The central idea of the play is that the individual may sometimes be more "right" than the public, and the public is ignorant and lamb-like in the play.

Victorians believed that society was a noble, trustworthy institution, and Ibsen challenged this belief.

The protagonist is a doctor and a pillar of society. The town where he lived was a sanctuary of healing, and at its center were the city's public baths.

The protagonist discovers that the water in the baths has been polluted by a local tannery. He hopes to become a local hero when his findings are published, as he saves the town's reputation and prevents the infection of its recuperating guests. On the contrary, he was regarded as an "enemy of the people" by the locals, and later some people even threw stones at his home.

He was forced to leave the town. For the audience, both the town and the doctor face an obvious disaster, but the local society is unwilling to face the facts.

By this time the audience had become accustomed to his attacks on preconceived beliefs and assumptions, but his next play was not an attack on Victorians, but on overzealous reformers and their idealism.

Ibsen was an opponent of idolatry, even in the minds of those who took his own political positions.

The 1884 Wild Duck is considered by many to be one of Ibsen's best works, and it is also one of Ibsen's most complex works. In this play, Grieg returns to his hometown after many years away from his hometown and meets his childhood friend, Black Amma.

Grieg insisted on his search for truth, or in his own words, "the call of truth." As the play progresses, he discovers many secrets behind his friend's happy family, including his own father having a child with his maid Gina, and in order to cover up this fact, his father legitimizes the child by marrying Gina to Black Ama.

In addition, another person was wrongfully sentenced to prison for a case he had committed on his father.

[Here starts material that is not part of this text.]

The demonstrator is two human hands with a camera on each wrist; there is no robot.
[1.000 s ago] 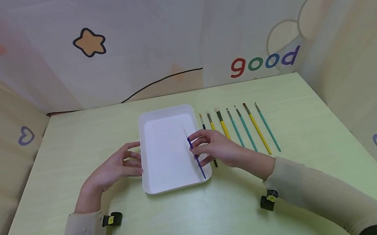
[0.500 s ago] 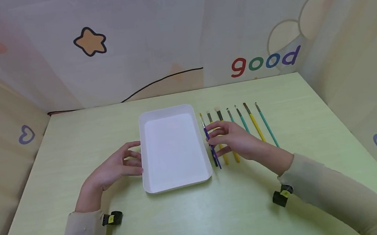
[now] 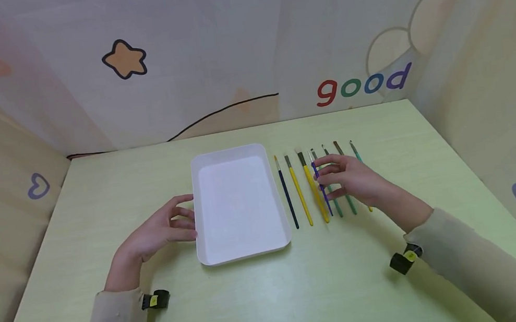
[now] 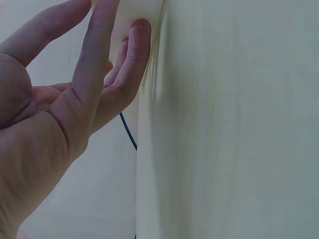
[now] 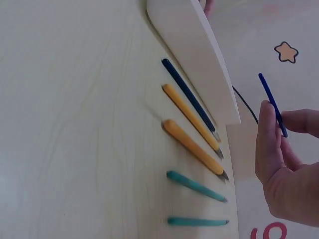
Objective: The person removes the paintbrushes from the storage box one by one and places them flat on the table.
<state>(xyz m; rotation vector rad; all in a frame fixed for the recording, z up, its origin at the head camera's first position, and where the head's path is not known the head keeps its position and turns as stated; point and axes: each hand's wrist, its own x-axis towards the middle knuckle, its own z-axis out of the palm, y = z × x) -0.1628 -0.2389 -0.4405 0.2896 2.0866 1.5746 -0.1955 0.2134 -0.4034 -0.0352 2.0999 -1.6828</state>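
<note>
A slim blue-purple paintbrush (image 3: 323, 191) is pinched between the thumb and fingertips of my right hand (image 3: 356, 178), bristles away from me. In the right wrist view its blue handle (image 5: 268, 91) is held up above the table. Beneath and beside this hand lies a row of paintbrushes: a navy one (image 3: 288, 200), a thin yellow one (image 3: 299, 192), a thicker yellow one (image 3: 313, 185) and several others partly hidden by the hand. My left hand (image 3: 159, 233) rests its fingertips against the left side of a white tray (image 3: 239, 205), which holds nothing.
The pale wooden table (image 3: 254, 308) ends at a printed curtain (image 3: 209, 56) behind, with more curtain along both sides. A small black camera (image 3: 406, 260) hangs at the right wrist, another black camera (image 3: 155, 300) at the left.
My right hand has carried the blue-purple paintbrush rightward, from over the tray's right side, past the navy brush, to over the middle of the row. The left hand and tray stay put.
</note>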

Black Ama spends his days thinking only about his inventions, and his family's income is earned by his wife.

Ibsen uses a counter-deprecation: although Grieg insists on the truth, he never says what he wants to say, but always hints that no one understands what he is saying until the peak of the play.

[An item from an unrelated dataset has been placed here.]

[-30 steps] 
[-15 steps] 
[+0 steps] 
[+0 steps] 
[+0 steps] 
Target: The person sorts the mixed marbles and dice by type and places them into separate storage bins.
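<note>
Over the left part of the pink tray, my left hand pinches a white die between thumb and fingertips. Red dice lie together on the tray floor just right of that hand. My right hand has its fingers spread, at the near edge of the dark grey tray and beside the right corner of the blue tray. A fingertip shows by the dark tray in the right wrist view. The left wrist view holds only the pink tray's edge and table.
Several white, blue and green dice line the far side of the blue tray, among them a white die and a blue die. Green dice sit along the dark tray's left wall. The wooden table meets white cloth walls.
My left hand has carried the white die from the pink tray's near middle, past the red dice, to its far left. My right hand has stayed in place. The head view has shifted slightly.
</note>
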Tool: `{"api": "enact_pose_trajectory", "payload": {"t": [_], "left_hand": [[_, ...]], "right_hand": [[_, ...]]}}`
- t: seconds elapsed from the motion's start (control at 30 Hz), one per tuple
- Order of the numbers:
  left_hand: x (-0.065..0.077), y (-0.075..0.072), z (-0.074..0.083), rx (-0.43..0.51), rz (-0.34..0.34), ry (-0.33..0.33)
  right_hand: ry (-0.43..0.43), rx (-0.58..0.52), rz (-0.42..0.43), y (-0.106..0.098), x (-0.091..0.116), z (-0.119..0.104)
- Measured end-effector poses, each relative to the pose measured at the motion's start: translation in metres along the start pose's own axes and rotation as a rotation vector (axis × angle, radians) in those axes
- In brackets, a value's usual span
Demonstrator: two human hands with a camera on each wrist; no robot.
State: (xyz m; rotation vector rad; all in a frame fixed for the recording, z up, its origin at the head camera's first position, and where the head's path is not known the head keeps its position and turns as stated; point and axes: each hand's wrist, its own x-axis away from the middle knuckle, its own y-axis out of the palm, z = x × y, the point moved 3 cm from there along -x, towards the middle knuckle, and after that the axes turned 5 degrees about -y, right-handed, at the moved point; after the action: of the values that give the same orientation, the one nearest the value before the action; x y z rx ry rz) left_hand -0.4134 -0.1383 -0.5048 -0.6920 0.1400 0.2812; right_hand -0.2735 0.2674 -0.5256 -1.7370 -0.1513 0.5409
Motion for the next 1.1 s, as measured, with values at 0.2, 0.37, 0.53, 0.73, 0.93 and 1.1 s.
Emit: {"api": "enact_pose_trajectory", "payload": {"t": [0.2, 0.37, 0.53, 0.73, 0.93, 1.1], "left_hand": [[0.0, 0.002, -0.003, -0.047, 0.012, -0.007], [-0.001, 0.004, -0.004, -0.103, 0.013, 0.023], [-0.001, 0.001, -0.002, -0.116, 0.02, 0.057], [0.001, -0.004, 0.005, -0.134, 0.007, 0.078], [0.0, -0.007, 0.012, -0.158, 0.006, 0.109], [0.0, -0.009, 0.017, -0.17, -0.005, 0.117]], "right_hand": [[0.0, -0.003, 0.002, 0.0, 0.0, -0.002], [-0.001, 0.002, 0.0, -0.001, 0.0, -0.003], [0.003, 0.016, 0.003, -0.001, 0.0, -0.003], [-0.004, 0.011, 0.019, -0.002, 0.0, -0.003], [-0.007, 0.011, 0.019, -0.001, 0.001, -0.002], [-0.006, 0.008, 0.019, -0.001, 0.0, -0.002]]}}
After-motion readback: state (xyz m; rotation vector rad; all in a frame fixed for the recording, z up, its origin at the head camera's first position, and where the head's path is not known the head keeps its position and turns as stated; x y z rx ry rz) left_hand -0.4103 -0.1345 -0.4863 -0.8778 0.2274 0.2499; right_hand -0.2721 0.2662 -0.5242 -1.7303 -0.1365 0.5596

Black Ama kept Grieg's hints and code words on deaf ears until he realized the truth: his daughter Hedwig was not his own child.

Influenced by Grieg, he abandoned the child in order to insist on the truth. Realizing what he had done wrong, Grieg decided to make amends, suggesting that Hedwig sacrifice her pet, a wounded wild goose, to prove her love to Black Arma.

Hedwig is the only one of all the characters who realizes that Grieg usually always says what he has to say in a suggestive way, and instead of realizing that this time Grieg directly says what he means, she tries to find out what Grieg is suggesting her to do, and finally decides to sacrifice herself to prove her love.

Black Ama and Grieg recognize that sometimes the truth is unbearable for the human heart, but their realization comes too late.

Ibsen's most staged play is probably 1890's Hedda and Gabler, in which the heroine is still regarded as the most difficult and perfect role, and she bears some resemblance to Nala in A Doll's House.

Ibsen completely changed the rules of playwriting. Today, his realism is the basis for many of the plays we see in the theater. Beginning with Ibsen, the challenge of reality and the direct reflection of reality in drama have transformed drama from an entertainment to an art.

Ibsen returned to Norway in 1891, but Norway was no longer the Norway he had left. In fact, he played an important role in changing this society. The Victorian era was already crumbling, and modern society had arrived not only in the theater, but in the whole of social life. (To be continued......)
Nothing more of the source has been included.